The Bush administration hasn’t heard the last from Philip Zelikow. After the rediscovery last week of his long lost 2006 anti-torture memo, Zelikow, a former State Department official, has written arguably the most damning article yet about U.S. government’s interrogation policies from 2001 to 2009. The article, called “Codes of Conduct for a Twilight War,” will be released in a forthcoming issue of the Houston Law Journal, and was obtained exclusively by Salon. Says Zelikow in an email: “I’m not aware of other accounts that combine historical, policy and legal approaches to” the subject of the Bush administration’s interrogation methods.
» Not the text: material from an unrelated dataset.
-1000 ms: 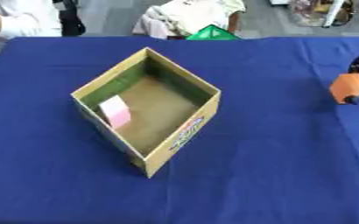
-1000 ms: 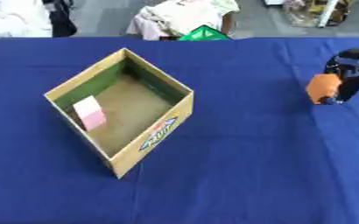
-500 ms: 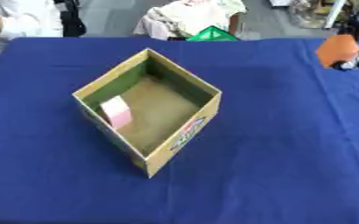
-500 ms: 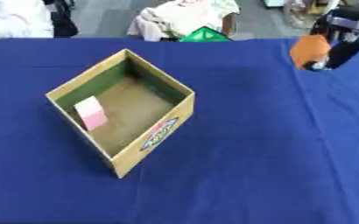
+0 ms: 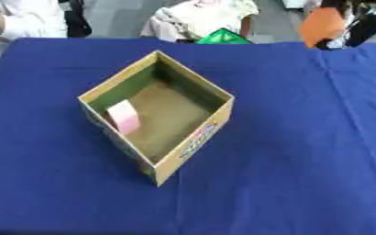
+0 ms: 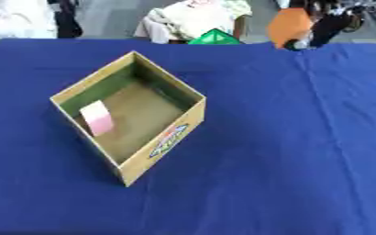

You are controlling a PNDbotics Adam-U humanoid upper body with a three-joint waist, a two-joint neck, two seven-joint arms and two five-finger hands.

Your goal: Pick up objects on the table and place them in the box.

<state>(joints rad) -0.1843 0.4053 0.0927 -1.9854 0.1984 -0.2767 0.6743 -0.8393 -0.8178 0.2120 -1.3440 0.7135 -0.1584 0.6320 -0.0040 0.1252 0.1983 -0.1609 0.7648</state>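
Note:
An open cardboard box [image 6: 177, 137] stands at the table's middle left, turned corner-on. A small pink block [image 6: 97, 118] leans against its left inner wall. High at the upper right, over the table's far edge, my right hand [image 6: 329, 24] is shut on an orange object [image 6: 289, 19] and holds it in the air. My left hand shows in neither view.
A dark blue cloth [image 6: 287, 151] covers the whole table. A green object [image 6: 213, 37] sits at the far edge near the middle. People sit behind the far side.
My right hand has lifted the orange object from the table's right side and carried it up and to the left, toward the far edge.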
Based on published histories and his firsthand observations, and adapted from a lecture delivered in November, the article calls the administration’s rationale for its use of torture — which he nonetheless insists only on calling “extreme interrogation” and “coercive methods” — “radical,” “an amazing contention,” “untenable and extreme,” “unsustainable,” “an unprecedented program of coolly calculated dehumanizing abuse and physical torment,” and, finally, simply a “mistake.” He concludes: “This was a collective failure of American public leadership, in which a number of officials and members of Congress (and staffers) of both parties played a part, endorsing a CIA program of physical coercion without any precedent in U.S. history.”  In fact, “The only defense against criminal prosecution would be that officials acted in good faith reliance on the advice of their government lawyers.”
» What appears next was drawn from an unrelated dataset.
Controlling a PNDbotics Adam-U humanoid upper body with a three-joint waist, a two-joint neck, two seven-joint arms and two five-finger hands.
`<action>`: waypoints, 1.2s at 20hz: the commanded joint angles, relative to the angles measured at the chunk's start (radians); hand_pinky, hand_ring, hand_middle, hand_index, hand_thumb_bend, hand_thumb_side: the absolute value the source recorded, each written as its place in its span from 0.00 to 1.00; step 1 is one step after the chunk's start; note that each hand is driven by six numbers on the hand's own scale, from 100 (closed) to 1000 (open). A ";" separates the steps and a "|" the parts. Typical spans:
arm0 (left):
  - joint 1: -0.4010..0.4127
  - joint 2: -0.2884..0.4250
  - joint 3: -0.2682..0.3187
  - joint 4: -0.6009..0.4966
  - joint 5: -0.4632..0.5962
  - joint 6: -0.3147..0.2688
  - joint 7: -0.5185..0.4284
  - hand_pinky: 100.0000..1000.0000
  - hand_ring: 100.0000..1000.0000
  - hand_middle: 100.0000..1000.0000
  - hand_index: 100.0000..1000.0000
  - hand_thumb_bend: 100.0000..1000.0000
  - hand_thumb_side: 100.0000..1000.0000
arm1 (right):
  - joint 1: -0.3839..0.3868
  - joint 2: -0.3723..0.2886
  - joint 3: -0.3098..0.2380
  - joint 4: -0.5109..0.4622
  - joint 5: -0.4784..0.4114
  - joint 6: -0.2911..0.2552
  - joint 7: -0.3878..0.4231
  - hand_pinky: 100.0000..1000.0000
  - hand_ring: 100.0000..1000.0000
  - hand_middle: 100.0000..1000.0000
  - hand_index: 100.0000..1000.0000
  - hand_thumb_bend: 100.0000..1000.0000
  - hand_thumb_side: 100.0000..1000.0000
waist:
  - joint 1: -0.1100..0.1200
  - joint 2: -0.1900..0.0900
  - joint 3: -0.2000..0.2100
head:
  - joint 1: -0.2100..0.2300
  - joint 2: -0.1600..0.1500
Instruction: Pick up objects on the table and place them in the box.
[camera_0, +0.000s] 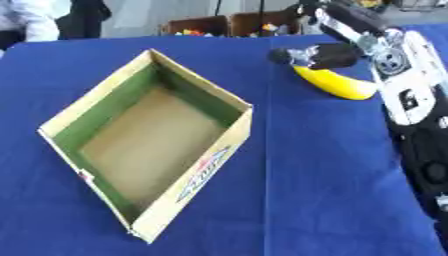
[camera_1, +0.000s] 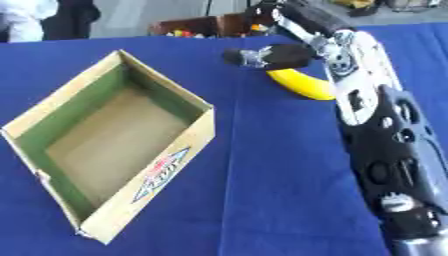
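Banana: smooth, curved, yellow; lying on blue cloth-covered table, right of box and apart from it.
Right hand directly above banana, black fingers curled; contact with banana cannot be determined. Cardboard box: open-topped, rectangular, green inner walls, tan floor, printed logo on side.

A blue cloth covers the worktop. On it sits an open cardboard box, green inside, turned cornerwise at the left. A yellow banana lies well apart, toward the far right.
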 joint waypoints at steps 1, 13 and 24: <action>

Part of what makes Zelikow’s analysis so damning and definitive is its judiciousness. The article is deeply empathetic of the uniquely fearful situation under which the Bush administration was initially operating. Zelikow calls the Sept. 11 attacks a “collective trauma” and a “shoc[k] to mass beliefs.” He notes that Bush and others spent time in burn units, morgues and with survivors of the attacks. One traumatic experienced often overlooked — overlooked because it appeared in Stephen Hayes’ stenographic biography of Dick Cheney — was that the vice-president’s daughter was (falsely, it turns out) told that her house with her children in it had tested positive for anthrax. Similarly, Cheney and National Security Advisor Condoleezza Rice were told that they and others had been exposed to an extremely lethal toxin in a particular area of the White House — and might soon die as a result. “The alarms did not stop and they too were not abstract … The pressure on Bush and his senior advisers was so direct because so much of the response had to be invented and improvised,” the article reads.
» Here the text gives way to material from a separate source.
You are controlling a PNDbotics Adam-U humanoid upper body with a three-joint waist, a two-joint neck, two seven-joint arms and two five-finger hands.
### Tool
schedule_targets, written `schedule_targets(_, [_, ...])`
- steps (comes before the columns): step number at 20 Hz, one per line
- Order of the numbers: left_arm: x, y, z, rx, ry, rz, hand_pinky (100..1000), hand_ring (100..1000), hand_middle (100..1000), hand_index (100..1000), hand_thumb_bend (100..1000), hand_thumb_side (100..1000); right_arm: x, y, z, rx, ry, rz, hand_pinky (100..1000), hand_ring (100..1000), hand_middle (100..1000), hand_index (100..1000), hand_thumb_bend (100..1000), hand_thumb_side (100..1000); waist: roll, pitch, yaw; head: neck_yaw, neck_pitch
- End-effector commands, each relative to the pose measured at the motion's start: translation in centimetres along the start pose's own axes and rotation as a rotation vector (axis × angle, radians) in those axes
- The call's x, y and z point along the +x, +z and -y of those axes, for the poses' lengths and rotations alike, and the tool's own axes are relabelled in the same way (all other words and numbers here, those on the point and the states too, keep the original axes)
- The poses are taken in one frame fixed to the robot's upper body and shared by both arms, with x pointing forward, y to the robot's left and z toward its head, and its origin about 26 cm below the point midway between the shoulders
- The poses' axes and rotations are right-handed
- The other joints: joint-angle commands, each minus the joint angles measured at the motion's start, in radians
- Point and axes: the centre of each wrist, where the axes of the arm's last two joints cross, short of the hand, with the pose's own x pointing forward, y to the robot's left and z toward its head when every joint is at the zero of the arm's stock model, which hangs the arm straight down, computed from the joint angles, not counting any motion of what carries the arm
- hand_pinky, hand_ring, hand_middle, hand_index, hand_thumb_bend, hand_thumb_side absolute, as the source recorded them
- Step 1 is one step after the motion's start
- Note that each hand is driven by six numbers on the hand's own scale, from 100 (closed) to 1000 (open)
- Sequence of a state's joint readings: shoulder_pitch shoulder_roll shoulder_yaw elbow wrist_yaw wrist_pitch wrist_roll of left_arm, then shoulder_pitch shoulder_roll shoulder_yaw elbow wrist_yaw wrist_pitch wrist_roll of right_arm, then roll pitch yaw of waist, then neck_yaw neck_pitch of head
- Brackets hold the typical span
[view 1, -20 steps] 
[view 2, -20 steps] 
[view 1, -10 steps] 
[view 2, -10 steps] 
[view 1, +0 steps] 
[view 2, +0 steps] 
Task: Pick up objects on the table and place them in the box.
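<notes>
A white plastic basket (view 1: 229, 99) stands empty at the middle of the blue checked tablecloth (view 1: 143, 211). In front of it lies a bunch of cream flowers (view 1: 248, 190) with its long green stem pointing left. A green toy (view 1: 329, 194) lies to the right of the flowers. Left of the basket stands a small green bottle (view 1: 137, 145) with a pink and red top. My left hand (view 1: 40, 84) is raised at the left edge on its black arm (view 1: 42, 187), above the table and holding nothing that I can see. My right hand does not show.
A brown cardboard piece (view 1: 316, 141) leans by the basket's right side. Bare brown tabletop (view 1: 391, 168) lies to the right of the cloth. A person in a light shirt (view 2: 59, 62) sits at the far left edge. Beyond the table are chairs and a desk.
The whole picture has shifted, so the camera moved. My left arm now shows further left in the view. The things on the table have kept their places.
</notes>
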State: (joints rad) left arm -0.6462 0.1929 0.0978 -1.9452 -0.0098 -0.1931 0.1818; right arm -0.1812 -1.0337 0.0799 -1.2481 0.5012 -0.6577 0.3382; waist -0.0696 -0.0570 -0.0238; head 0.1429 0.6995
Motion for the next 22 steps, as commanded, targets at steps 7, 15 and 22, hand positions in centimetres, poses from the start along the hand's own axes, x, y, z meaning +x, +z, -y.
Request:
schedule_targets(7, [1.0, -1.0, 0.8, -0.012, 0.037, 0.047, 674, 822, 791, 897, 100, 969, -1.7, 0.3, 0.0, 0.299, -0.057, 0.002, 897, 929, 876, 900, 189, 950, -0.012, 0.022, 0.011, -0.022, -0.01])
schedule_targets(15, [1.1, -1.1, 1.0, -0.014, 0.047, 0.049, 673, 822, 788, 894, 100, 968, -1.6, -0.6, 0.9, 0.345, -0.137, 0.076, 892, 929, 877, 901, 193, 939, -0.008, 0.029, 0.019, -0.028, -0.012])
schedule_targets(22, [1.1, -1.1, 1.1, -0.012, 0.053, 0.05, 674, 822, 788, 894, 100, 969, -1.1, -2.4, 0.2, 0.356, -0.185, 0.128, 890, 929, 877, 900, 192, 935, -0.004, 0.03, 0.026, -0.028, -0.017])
An additional factor in the power of the article is Zelikow’s credibility and history. Before entering government, he was a civil rights lawyer in Texas battling the Ku Klux Klan and then a highly esteemed Harvard historian specializing in U.S. foreign policy — he co-authored one book with Rice. He then served on the National Security Council under President George H.W. Bush and directed the 9/11 Commission before becoming counselor to Rice at the State Department from 2005 to 2007. He currently volunteers part-time on the President’s Intelligence Advisory Board under President Obama.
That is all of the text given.